Часть вторая. Белый рыцарь. Осень
Побеждаешь потому, что позднее неприятеля устрашаешься, в этом вся тайна. Нет полководца, который не страшился бы за исход сражения; надо только припрятывать в себе этот страх как можно дольше. Лишь этим приемом пугаешь противника, и успех становится несомненным.
Глава 17
Карстен был встревожен:
– Ведьма! Я брата потерял!
– Жаль.
– Ведьма! Я не шутки шучу! Мы в столице Рейна один раз чуть не у самых ворот из повозки вытащили. Он к чужанам удрать собирался!

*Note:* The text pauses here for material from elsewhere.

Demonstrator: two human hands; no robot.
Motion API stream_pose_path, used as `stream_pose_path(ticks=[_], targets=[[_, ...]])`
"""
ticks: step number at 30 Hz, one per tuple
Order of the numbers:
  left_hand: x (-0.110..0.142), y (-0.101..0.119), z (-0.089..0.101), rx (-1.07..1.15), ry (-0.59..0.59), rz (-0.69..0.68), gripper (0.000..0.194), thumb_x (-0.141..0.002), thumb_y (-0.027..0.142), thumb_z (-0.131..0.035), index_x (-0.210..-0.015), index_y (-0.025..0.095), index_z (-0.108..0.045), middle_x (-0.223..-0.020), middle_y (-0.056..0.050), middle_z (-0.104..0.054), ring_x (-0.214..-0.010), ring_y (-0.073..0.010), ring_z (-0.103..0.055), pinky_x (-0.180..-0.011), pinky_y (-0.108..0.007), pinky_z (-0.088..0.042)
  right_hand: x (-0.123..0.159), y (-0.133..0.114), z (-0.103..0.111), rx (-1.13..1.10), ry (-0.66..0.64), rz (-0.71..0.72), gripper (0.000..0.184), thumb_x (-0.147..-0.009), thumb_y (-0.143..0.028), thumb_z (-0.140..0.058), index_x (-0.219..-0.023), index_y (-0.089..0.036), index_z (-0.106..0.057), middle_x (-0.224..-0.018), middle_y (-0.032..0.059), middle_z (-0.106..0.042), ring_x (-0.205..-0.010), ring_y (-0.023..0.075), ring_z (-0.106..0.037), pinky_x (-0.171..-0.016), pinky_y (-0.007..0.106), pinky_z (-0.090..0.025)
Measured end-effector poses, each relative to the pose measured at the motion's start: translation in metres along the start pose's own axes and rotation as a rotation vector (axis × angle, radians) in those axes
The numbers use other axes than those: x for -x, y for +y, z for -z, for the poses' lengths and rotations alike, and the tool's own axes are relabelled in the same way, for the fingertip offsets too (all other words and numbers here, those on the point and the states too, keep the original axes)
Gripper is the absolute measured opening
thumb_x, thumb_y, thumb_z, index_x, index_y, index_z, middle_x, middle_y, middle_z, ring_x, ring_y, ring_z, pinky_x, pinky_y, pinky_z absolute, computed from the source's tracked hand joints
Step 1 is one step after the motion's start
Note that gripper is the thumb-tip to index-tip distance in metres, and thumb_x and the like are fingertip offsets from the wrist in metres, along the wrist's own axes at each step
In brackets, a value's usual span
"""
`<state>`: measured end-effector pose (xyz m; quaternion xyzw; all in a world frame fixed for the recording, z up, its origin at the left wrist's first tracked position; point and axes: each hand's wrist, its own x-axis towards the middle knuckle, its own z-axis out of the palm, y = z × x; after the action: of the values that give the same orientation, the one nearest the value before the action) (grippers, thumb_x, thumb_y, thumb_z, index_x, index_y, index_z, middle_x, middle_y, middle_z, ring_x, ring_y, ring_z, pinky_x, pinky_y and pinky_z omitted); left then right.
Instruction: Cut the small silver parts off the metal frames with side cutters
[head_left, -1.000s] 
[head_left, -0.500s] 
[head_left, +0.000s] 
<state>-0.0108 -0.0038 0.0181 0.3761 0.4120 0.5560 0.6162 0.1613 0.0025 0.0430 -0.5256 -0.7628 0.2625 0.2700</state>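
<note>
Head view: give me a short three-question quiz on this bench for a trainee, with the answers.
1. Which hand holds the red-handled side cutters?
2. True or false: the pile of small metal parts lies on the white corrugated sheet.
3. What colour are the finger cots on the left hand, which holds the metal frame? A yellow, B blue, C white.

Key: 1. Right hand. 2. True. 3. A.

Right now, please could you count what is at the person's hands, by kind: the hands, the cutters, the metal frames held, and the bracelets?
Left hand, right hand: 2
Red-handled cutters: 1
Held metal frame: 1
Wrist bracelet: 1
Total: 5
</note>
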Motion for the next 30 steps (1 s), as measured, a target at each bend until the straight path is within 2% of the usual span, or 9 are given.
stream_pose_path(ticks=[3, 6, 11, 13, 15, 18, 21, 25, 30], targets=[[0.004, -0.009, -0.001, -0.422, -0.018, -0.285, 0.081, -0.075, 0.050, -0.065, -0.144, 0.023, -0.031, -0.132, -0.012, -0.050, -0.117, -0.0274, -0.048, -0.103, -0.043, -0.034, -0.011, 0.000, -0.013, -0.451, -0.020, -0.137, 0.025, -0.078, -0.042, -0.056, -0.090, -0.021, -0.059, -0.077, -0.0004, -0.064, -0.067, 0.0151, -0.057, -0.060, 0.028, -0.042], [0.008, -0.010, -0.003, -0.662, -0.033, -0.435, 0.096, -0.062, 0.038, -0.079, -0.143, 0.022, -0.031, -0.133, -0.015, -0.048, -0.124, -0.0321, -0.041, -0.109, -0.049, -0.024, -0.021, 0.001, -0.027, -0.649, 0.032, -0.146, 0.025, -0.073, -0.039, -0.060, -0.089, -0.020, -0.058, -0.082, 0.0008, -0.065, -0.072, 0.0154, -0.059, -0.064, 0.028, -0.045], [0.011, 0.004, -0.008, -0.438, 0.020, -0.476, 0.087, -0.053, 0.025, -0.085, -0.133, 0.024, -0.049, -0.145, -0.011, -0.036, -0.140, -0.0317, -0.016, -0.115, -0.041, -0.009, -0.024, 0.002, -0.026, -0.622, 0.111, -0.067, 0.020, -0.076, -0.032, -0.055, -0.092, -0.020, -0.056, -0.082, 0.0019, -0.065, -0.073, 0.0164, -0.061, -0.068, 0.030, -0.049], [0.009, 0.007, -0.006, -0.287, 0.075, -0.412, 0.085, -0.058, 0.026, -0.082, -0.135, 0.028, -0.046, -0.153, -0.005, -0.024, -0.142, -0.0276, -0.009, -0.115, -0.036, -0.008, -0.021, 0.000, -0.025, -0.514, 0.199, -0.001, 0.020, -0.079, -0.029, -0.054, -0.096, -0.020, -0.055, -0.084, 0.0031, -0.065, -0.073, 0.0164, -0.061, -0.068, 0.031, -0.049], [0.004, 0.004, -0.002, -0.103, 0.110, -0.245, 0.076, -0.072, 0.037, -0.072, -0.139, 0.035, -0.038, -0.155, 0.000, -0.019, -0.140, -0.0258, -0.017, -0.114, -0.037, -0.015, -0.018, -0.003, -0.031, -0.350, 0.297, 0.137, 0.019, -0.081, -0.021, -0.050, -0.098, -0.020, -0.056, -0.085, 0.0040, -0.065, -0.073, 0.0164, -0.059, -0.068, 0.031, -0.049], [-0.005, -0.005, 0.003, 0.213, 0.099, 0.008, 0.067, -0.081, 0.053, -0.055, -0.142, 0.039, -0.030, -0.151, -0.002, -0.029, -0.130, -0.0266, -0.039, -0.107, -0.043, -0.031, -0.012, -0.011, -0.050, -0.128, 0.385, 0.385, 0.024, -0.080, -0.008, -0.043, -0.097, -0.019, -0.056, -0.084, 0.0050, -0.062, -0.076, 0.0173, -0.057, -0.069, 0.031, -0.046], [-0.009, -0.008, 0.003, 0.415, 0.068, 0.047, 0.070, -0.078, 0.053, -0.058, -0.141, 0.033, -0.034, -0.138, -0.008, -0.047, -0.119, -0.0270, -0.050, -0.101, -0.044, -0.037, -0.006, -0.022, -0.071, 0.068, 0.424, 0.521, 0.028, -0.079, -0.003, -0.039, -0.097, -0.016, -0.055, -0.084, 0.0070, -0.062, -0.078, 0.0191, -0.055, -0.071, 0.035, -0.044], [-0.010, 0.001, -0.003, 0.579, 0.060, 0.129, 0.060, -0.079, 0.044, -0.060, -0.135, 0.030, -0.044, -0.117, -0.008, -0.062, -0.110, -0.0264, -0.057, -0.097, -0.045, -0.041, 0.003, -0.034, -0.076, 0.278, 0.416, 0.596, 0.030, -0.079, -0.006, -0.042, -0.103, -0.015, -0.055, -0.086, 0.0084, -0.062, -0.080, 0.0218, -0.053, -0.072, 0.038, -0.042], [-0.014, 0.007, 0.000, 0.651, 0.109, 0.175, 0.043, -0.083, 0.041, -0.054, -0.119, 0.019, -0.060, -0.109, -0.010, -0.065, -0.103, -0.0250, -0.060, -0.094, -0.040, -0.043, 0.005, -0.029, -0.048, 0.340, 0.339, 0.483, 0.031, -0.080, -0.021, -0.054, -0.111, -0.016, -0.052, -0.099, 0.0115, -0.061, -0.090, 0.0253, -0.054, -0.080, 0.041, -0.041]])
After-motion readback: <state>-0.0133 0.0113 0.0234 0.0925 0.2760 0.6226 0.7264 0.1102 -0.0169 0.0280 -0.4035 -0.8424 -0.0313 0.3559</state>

– Ладно, а сейчас-то чего орать?
– Как это чего? Ищи давай!
– Я?
– А кто ж еще? На воду посмотри или в шар хрустальный. Есть у тебя хрустальный шар?
– Да откуда ж?
Разговор получался весьма примечательный. И не столько из-за слов, сколько из-за того, как стояли собеседники. А именно: Десси замерла, коленопреклоненная и с тряпкой в руках, посередине огромной замковой лестницы, а Карстен стоял внизу этой лестницы. Вот и получалось, он – маркграф и доменос – на ногах, но смотрит снизу вверх; она – на коленях, но стоит выше. Словом, картинка эта прекрасно отражала двоевластие, сложившееся по осени в Луневом Гнезде. Вернее, многовластие, поскольку Мильда также заявляла свои права на главенство, а Радка с Рейнхардом и вовсе отбились от рук.
– Ведьма! Ты уснула?
Десси бросила тряпку, вытерла руки о подол. Все равно юбка старая, Гнешкина, давно на лоскутки изрезать пора. Думаете, трудно замок расколдовать? Трудно конечно, но это все ерунда. Вы попробуйте его после этого отмыть! Причем не от колдовства, а от обыкновенной человеческой грязи и гнили. Вот когда руки-то по-настоящему отваливаться начнут! Радка, конечно, трудится как сумасшедший дятел, но на много ли ее силенок хватит? Мильда считает, что графской кормилице зазорно работой руки портить. Гнешка и прочие деревенские бабы приходят иногда помочь, но у них свои дела, огородные. Сейчас не поспеешь, зимой придется зубы на полку класть. Вот и приходится Десси быть одной за всех. А тут еще доменосу новая вожжа под хвост попала.